PROBLEM REQUIREMENTS: Of the lines in the data below, write out exactly those from the one holding "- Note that" through the one holding "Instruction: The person", both included.
------ RECORDS FOR THIS TASK ------
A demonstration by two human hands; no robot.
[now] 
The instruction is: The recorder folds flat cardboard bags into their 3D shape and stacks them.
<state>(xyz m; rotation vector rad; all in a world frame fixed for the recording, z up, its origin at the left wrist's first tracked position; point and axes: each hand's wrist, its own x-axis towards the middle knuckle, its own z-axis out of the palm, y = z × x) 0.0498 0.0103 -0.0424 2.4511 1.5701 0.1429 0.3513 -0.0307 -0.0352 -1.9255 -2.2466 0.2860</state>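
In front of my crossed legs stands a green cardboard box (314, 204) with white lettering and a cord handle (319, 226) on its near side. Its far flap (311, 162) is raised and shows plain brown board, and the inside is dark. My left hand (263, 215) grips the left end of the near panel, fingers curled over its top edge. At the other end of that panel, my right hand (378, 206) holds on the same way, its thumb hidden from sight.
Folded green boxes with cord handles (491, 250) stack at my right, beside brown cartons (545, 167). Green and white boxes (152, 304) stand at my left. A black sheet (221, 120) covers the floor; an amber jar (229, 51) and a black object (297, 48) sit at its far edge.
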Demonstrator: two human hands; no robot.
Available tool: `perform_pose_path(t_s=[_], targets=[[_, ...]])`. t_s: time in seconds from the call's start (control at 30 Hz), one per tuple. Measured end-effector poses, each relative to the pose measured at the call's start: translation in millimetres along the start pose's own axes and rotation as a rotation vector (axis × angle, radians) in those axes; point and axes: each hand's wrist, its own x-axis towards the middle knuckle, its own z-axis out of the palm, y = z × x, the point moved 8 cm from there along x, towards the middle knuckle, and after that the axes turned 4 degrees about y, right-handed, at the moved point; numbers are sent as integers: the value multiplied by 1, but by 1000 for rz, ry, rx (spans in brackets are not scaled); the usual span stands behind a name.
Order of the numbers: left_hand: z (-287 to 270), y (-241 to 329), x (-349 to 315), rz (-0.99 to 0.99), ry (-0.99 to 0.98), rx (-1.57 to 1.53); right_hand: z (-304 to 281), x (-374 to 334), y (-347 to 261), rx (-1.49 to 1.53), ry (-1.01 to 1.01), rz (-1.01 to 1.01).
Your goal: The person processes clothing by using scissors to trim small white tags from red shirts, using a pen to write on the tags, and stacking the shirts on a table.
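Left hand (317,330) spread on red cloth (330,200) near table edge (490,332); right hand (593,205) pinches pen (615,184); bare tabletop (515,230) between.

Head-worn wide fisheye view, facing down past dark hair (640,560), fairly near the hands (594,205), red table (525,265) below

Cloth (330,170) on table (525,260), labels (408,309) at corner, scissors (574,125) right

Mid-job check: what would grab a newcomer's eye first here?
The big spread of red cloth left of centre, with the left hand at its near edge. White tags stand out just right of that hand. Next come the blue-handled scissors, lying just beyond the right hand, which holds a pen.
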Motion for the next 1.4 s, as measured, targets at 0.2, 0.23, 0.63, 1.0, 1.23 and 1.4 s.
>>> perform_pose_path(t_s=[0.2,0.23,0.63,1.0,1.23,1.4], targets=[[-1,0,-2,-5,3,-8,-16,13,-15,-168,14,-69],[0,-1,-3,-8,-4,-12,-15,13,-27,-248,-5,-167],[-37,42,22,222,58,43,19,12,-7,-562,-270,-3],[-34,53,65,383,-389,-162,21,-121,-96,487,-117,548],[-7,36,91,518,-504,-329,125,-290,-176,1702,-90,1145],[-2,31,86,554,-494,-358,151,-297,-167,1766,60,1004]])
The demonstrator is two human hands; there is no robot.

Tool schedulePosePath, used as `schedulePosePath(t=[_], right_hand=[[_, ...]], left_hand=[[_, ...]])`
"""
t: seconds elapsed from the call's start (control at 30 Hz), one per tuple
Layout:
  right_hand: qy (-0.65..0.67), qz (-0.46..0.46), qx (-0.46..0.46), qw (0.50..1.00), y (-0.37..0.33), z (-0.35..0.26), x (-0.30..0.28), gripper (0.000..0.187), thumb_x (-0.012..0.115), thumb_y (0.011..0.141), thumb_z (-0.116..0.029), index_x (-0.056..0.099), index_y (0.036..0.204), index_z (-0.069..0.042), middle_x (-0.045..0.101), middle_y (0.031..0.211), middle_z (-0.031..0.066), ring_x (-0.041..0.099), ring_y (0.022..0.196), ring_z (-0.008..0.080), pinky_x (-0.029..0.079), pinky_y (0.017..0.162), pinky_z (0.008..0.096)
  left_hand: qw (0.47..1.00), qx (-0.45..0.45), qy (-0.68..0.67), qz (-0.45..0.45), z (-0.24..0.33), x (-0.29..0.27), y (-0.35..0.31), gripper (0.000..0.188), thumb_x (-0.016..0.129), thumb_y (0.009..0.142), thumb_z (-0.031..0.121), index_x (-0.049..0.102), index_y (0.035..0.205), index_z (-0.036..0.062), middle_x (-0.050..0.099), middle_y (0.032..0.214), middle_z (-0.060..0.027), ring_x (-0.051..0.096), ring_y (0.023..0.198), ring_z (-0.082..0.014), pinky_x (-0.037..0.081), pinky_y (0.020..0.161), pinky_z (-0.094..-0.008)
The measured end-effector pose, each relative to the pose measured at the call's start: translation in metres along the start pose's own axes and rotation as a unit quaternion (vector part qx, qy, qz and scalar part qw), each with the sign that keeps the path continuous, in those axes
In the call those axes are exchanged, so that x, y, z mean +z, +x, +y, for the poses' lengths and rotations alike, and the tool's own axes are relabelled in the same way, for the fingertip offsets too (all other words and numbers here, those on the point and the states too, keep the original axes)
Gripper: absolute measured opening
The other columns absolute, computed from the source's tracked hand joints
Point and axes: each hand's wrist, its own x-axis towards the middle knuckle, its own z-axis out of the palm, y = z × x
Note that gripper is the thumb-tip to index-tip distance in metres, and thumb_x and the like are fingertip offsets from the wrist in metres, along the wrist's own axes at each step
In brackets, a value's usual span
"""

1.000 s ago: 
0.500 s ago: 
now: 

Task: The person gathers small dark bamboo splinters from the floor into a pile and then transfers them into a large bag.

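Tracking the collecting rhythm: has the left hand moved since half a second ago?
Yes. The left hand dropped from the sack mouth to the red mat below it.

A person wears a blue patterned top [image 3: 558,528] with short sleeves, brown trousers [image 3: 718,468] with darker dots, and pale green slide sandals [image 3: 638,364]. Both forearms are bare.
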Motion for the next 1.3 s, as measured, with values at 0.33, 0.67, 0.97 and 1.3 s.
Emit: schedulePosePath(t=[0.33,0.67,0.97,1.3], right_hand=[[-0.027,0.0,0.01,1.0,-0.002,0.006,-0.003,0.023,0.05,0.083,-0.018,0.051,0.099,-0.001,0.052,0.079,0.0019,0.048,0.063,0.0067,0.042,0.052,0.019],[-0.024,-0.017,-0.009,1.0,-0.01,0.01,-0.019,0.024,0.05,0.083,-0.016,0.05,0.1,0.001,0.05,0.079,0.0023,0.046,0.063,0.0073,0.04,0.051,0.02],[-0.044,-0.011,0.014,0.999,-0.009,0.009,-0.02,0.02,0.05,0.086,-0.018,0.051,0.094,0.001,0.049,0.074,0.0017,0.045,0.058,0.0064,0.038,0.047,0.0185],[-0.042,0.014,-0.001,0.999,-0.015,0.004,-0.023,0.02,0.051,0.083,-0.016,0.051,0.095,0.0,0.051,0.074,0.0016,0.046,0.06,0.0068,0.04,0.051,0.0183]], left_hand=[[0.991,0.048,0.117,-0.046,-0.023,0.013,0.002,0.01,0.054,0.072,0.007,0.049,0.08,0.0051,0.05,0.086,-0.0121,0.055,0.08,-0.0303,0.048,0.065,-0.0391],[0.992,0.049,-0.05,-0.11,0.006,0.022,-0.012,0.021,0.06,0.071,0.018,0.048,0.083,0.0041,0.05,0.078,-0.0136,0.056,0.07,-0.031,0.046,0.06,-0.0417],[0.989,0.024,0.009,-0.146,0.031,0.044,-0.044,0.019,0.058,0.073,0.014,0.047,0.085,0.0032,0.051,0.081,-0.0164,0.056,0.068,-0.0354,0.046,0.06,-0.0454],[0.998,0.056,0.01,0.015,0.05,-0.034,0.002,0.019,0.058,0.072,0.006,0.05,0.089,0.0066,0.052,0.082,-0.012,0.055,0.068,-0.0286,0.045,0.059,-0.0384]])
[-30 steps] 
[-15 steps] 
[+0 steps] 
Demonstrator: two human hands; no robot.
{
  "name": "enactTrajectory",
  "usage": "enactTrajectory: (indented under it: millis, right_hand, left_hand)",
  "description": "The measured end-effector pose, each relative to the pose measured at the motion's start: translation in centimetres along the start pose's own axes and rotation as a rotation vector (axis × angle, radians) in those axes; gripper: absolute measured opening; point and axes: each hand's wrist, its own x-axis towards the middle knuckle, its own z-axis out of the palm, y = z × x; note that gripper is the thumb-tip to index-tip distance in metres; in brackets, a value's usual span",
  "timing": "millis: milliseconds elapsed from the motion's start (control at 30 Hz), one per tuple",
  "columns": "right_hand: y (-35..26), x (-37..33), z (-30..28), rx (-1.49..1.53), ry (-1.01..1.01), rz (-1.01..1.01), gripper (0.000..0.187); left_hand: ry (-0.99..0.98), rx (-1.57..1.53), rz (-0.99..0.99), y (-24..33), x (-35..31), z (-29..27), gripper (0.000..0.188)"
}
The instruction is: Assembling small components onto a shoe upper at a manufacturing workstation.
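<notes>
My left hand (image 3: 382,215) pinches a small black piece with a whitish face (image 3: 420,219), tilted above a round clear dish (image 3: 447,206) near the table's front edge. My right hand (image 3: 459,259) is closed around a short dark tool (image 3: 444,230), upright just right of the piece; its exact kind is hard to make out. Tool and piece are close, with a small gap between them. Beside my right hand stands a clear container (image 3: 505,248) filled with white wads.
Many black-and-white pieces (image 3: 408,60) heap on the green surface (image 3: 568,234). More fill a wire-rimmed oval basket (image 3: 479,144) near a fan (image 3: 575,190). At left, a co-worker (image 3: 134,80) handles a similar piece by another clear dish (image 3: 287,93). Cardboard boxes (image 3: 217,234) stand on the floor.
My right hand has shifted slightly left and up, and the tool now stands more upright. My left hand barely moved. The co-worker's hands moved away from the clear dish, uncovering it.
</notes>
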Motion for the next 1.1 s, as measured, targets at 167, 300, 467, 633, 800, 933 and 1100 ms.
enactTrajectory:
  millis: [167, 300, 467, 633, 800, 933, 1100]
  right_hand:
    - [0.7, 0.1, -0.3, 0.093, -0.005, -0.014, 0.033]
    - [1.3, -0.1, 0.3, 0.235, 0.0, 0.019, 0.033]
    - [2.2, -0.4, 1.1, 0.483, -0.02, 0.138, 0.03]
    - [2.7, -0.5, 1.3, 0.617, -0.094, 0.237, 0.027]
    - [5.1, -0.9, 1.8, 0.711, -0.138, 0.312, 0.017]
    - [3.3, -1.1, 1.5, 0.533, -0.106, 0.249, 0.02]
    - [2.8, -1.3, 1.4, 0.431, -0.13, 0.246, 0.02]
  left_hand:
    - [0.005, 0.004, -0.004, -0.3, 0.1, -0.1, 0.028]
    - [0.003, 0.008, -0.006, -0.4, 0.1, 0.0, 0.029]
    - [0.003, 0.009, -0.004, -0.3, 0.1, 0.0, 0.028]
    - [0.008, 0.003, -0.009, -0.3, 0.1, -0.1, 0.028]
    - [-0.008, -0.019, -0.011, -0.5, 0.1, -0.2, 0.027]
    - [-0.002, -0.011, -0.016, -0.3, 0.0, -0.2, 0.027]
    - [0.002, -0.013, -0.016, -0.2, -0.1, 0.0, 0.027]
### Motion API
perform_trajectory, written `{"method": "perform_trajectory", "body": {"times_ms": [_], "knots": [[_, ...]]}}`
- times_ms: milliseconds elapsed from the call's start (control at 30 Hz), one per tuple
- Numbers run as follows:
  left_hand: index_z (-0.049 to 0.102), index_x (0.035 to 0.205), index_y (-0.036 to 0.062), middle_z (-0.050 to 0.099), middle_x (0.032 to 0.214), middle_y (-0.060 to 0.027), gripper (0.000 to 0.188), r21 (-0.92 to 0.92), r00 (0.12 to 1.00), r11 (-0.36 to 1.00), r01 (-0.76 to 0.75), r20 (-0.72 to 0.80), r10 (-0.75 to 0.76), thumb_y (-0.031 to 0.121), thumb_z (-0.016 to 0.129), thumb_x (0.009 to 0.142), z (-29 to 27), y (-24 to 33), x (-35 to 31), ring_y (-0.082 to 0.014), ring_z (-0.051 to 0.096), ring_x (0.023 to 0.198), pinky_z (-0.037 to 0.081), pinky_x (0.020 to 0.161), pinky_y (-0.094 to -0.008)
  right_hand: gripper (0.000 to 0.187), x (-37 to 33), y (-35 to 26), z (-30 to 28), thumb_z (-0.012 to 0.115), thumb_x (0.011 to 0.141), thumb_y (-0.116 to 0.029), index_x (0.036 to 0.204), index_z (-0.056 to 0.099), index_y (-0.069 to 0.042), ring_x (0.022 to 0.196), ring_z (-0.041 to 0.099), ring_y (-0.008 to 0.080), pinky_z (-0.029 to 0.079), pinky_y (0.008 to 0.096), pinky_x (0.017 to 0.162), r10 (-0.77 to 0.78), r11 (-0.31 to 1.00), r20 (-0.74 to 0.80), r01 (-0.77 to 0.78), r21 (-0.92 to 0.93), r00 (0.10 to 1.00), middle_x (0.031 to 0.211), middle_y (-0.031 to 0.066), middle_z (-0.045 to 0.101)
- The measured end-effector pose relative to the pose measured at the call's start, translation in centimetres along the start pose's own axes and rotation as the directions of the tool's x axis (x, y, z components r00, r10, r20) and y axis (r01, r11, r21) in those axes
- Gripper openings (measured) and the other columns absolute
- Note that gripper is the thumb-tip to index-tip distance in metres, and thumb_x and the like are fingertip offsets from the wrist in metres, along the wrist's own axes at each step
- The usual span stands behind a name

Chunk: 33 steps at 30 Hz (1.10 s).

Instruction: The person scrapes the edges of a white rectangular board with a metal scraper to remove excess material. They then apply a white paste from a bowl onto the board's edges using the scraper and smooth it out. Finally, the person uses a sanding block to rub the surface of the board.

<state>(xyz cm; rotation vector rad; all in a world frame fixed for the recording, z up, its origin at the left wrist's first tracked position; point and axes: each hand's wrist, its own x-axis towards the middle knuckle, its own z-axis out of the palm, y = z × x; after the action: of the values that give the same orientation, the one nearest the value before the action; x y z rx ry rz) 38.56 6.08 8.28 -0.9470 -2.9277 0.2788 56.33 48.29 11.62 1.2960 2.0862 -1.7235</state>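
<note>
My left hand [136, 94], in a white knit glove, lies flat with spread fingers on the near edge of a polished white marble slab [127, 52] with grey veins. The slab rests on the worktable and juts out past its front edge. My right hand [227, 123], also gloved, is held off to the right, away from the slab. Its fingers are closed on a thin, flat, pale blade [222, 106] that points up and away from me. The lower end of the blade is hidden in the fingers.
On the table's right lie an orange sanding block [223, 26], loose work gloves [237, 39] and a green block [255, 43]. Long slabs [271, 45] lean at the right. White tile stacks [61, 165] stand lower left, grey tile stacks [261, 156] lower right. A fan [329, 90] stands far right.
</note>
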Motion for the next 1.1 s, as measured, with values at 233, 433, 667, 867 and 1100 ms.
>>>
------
EXERCISE ANSWER:
- Note that gripper is the thumb-tip to index-tip distance in metres, and thumb_x and the like are fingertip offsets from the wrist in metres, along the wrist's own axes at each step
- The usual span stands behind a name

Chunk: 33 steps at 30 Hz (1.10 s).

Instruction: The person scrapes the edges of a white rectangular board with a metal scraper to remove excess material. They then apply a white paste from a bowl onto the board's edges using the scraper and smooth it out. Finally, the person uses a sanding block to rub the surface of the board.

Here the output is complete.